- _Data under study_:
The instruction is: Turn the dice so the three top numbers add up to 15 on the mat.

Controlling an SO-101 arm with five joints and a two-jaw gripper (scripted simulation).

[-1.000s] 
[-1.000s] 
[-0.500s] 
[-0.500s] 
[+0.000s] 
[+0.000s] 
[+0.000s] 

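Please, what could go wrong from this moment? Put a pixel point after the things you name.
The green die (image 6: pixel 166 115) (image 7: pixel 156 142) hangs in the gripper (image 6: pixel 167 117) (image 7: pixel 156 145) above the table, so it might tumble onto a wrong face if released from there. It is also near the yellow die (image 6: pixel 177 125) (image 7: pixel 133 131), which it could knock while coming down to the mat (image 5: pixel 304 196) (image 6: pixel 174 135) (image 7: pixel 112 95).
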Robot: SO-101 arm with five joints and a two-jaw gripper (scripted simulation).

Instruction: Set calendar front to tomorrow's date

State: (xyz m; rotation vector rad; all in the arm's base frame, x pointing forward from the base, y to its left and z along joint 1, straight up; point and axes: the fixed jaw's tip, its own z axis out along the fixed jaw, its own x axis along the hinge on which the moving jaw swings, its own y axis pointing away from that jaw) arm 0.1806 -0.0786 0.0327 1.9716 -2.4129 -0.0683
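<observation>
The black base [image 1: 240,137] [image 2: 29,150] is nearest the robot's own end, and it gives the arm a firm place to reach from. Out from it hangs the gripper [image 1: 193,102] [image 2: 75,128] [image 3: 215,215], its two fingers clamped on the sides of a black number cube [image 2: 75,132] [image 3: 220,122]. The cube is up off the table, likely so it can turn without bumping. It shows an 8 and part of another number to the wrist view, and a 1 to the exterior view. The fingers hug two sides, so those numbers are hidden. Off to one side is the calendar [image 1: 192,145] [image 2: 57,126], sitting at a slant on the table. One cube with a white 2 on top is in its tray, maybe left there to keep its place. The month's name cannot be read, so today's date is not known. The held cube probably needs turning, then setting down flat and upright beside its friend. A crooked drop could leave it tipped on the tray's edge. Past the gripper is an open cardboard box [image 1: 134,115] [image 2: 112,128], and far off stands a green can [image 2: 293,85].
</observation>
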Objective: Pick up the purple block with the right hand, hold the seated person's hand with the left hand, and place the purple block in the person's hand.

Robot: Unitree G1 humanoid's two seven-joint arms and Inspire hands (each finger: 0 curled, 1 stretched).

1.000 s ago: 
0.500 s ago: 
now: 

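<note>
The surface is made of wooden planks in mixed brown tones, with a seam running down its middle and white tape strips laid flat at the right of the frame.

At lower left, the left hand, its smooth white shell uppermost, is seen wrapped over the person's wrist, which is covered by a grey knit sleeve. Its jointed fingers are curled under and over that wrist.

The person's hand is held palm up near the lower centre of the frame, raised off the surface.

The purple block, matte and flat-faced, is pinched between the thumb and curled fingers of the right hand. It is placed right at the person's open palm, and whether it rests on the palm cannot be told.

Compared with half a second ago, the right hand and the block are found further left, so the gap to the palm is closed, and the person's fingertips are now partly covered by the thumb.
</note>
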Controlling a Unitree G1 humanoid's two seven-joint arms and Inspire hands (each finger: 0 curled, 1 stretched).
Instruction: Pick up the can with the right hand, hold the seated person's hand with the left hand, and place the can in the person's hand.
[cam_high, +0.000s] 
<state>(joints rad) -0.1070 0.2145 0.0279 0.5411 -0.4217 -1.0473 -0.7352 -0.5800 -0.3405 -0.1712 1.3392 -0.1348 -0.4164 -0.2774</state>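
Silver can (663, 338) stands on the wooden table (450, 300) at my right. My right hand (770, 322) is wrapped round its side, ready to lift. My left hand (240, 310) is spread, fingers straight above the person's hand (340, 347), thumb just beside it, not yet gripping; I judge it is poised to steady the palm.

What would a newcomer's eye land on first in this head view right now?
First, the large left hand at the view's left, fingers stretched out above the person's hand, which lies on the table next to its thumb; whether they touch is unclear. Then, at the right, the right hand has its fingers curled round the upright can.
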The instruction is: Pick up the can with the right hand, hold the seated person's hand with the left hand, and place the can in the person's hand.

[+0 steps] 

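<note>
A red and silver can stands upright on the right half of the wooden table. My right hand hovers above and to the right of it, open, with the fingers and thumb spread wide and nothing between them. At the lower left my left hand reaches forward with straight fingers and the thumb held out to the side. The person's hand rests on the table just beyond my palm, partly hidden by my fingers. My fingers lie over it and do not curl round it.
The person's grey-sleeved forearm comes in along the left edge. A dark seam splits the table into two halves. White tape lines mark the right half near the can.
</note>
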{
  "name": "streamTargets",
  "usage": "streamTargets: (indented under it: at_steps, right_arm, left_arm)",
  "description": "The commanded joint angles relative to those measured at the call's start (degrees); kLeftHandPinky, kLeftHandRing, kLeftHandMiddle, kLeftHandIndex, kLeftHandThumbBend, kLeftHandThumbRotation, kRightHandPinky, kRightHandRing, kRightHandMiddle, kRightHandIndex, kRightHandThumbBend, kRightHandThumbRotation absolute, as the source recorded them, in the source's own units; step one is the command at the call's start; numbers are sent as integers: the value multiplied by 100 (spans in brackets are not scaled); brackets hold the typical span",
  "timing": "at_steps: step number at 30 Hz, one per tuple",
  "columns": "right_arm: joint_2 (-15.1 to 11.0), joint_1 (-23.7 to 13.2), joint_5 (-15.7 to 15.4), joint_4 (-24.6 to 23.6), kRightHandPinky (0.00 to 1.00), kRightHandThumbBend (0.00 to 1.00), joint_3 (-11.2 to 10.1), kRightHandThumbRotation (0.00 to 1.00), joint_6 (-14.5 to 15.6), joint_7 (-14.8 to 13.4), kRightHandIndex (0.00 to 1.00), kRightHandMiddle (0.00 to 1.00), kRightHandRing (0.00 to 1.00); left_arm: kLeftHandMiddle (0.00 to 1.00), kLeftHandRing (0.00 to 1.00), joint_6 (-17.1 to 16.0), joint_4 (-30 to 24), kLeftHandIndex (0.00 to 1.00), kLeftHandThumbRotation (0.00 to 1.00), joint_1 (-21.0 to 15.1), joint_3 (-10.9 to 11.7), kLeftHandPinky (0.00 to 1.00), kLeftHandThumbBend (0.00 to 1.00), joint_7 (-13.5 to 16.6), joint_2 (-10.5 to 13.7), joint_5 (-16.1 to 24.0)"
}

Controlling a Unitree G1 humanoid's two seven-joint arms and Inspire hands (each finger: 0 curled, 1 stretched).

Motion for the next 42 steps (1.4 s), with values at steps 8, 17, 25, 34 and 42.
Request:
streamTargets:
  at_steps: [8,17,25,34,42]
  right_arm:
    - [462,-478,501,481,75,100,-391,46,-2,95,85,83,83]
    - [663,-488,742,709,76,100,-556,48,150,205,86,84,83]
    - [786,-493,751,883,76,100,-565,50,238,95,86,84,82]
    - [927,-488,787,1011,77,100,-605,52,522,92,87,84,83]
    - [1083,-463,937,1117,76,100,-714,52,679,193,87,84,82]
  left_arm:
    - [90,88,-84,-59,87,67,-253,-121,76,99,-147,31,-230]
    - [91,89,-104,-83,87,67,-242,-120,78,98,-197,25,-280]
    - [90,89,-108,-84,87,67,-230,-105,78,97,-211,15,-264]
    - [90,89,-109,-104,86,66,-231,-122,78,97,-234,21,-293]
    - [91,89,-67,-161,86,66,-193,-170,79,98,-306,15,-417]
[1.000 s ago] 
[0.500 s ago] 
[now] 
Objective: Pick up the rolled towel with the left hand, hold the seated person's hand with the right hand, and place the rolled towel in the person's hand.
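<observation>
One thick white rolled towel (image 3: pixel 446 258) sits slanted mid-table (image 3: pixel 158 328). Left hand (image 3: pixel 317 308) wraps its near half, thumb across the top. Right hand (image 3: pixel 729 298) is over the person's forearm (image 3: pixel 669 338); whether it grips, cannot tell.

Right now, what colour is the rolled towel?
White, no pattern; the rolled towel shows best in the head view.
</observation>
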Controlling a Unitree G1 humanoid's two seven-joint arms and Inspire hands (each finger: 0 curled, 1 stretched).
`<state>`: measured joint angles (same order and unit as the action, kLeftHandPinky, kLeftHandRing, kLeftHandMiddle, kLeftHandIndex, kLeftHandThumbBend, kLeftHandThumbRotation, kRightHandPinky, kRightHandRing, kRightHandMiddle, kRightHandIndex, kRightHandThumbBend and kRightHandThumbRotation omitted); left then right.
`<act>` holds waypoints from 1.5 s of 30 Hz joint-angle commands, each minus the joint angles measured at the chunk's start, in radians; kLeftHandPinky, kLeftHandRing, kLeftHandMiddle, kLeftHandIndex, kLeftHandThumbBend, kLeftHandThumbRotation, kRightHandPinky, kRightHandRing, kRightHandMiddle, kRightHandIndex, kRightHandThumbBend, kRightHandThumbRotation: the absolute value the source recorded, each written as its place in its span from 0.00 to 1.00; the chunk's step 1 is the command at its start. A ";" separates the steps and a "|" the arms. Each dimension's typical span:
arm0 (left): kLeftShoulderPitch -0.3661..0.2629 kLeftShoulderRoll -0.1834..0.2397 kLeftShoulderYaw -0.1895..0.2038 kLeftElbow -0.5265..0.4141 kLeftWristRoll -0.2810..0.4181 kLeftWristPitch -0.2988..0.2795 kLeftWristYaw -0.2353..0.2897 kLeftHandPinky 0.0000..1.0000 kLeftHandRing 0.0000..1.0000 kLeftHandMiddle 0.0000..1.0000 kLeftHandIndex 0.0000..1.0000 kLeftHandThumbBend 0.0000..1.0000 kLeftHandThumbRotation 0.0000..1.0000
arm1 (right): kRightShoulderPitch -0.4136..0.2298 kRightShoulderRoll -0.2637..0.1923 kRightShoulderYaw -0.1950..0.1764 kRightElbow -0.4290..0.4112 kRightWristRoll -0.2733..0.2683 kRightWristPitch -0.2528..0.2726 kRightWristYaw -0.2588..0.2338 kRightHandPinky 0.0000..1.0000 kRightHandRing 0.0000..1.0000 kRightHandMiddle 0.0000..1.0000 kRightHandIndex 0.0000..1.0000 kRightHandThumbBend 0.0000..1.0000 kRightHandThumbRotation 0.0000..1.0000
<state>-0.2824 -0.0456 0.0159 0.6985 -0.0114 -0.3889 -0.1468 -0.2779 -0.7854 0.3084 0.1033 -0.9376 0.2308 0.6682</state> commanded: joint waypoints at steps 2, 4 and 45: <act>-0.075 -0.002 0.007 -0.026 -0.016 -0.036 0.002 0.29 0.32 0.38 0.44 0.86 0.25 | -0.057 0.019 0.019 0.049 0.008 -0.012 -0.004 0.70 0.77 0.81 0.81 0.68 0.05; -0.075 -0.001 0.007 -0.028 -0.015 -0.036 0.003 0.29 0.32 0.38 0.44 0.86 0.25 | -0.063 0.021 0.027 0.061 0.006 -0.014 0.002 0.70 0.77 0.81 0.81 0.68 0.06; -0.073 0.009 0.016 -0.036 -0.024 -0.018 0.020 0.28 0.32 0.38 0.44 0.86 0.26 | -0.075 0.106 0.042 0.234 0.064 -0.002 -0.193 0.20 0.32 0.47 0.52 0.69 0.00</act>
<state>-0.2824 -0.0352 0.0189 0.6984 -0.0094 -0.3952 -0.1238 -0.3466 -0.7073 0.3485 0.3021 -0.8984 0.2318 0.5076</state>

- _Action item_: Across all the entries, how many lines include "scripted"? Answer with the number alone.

- _Exercise solution_: 2